● **REQUIRED WORK**:
In the data that follows, find the line with "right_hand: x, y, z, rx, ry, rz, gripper"; transcribe it, every later line up to the one with "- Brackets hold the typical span", and that line as well, exactly and with no others.

● **INPUT DATA**:
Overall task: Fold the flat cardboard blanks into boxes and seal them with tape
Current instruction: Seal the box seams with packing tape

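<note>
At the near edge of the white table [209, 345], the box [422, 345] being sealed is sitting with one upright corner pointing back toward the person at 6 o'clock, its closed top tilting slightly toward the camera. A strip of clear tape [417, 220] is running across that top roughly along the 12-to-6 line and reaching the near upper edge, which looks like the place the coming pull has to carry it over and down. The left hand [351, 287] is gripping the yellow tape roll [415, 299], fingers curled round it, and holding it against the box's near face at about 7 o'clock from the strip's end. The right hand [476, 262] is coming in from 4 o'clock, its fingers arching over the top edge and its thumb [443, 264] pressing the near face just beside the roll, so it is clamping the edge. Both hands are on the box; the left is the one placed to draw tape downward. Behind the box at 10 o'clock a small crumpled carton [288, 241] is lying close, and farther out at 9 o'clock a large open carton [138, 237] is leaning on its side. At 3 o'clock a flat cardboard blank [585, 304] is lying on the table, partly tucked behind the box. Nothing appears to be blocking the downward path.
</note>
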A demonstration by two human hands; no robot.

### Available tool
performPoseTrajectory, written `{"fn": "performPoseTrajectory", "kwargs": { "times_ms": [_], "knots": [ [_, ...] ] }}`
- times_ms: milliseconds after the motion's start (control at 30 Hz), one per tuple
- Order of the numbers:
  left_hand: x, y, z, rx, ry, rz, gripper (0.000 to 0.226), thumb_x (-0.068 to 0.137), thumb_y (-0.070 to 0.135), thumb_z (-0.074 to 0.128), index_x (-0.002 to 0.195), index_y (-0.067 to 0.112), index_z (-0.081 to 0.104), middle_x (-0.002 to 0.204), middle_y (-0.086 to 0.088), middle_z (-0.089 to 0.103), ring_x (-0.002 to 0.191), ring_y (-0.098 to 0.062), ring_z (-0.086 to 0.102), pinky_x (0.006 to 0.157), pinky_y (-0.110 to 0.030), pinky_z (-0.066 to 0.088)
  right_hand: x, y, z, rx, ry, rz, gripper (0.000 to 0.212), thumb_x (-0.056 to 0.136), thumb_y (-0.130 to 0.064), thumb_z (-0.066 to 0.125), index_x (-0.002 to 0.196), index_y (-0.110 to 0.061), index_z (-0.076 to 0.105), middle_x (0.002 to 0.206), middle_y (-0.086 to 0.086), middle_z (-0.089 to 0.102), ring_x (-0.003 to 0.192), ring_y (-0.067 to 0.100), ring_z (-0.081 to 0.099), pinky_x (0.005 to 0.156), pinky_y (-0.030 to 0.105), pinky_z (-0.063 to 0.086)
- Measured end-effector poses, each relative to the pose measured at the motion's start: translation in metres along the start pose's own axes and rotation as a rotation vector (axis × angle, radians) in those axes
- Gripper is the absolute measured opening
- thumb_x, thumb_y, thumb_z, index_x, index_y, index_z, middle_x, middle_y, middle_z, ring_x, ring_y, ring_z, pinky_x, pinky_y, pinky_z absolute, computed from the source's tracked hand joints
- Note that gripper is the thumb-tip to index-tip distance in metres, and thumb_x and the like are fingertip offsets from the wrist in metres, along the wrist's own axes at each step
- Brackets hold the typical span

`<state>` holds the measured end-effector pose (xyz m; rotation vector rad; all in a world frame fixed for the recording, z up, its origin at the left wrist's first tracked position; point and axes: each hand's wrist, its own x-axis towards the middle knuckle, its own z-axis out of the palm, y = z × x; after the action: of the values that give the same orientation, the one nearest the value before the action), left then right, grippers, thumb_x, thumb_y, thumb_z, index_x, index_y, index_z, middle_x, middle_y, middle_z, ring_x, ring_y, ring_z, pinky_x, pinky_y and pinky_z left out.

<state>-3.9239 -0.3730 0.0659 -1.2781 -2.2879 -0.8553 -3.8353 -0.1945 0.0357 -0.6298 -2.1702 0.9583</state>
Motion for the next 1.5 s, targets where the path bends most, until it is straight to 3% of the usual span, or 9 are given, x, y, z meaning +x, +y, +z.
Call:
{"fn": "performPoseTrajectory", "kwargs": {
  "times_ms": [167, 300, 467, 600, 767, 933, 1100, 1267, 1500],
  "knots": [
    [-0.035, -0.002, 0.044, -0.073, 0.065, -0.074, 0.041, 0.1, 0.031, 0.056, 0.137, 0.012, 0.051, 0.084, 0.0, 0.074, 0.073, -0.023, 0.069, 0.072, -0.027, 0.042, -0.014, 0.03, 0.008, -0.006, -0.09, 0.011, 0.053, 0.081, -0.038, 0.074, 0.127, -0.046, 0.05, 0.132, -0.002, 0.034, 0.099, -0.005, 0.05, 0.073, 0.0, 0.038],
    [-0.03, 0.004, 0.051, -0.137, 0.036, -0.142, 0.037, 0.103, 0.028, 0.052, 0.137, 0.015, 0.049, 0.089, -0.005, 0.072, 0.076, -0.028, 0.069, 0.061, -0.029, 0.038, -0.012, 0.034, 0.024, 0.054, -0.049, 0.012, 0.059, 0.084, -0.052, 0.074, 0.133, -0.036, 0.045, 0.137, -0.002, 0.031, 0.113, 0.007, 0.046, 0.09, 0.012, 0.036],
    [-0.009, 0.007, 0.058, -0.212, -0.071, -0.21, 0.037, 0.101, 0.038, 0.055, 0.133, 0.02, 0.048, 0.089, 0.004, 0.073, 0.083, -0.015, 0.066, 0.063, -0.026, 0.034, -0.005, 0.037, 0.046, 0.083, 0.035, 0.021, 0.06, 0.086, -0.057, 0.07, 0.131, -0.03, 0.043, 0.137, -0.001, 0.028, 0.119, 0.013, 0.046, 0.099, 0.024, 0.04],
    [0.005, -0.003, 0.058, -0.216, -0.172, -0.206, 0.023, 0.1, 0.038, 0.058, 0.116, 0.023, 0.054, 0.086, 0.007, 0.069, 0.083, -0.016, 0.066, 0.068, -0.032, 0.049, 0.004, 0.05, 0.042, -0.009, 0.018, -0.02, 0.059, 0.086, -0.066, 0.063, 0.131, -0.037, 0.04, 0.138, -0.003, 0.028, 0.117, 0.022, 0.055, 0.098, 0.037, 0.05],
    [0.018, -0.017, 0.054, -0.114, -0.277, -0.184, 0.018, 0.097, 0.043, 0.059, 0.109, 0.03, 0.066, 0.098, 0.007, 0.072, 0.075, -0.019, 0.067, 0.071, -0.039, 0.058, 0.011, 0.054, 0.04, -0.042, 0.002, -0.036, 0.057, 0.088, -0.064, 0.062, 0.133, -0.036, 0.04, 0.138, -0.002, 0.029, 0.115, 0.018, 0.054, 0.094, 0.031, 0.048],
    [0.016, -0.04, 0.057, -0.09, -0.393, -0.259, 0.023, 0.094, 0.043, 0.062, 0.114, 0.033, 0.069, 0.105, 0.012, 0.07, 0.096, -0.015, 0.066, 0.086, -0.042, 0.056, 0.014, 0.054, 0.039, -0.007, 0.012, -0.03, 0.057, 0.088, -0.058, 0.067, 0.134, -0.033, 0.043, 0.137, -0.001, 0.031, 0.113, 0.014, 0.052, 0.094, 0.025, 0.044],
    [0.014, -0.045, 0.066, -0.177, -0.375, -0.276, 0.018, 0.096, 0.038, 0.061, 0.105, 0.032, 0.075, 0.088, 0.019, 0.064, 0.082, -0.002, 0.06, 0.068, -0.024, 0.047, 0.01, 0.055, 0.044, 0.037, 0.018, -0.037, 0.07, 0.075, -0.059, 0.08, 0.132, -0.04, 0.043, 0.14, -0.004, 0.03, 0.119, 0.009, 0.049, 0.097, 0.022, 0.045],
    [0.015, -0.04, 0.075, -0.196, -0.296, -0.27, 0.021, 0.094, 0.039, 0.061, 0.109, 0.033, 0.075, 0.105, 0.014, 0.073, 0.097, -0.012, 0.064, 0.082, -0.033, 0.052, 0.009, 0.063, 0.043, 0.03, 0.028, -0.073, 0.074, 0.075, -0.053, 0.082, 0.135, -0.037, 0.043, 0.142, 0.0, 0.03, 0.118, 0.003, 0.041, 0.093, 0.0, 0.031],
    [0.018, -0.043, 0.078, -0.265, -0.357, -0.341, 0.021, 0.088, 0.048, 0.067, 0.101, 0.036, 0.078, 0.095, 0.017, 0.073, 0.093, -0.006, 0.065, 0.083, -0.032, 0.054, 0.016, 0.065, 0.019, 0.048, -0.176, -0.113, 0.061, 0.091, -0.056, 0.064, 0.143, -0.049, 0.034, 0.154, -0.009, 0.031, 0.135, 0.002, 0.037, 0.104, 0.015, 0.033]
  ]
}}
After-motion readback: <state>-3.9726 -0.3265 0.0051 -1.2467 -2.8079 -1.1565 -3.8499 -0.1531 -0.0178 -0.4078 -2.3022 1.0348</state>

● **REPLY**:
  right_hand: x, y, z, rx, ry, rz, gripper (0.000 to 0.212), thumb_x (-0.056 to 0.136), thumb_y (-0.130 to 0.064), thumb_z (-0.066 to 0.125), index_x (-0.002 to 0.196), index_y (-0.110 to 0.061), index_z (-0.076 to 0.105), middle_x (0.002 to 0.206), middle_y (-0.086 to 0.086), middle_z (-0.089 to 0.102), ring_x (-0.003 to 0.192), ring_y (-0.067 to 0.100), ring_z (-0.081 to 0.099), pinky_x (0.005 to 0.156), pinky_y (-0.030 to 0.105), pinky_z (-0.063 to 0.086)
- Measured end-effector poses, each relative to the pose measured at the motion's start: translation in metres along the start pose's own axes and rotation as a rotation vector (axis × angle, radians) in those axes
- Gripper is the absolute measured opening
- thumb_x, thumb_y, thumb_z, index_x, index_y, index_z, middle_x, middle_y, middle_z, ring_x, ring_y, ring_z, pinky_x, pinky_y, pinky_z absolute, computed from the source's tracked hand joints
- Note that gripper is the thumb-tip to index-tip distance in metres, and thumb_x and the like are fingertip offsets from the wrist in metres, along the wrist's own axes at each step
- Brackets hold the typical span

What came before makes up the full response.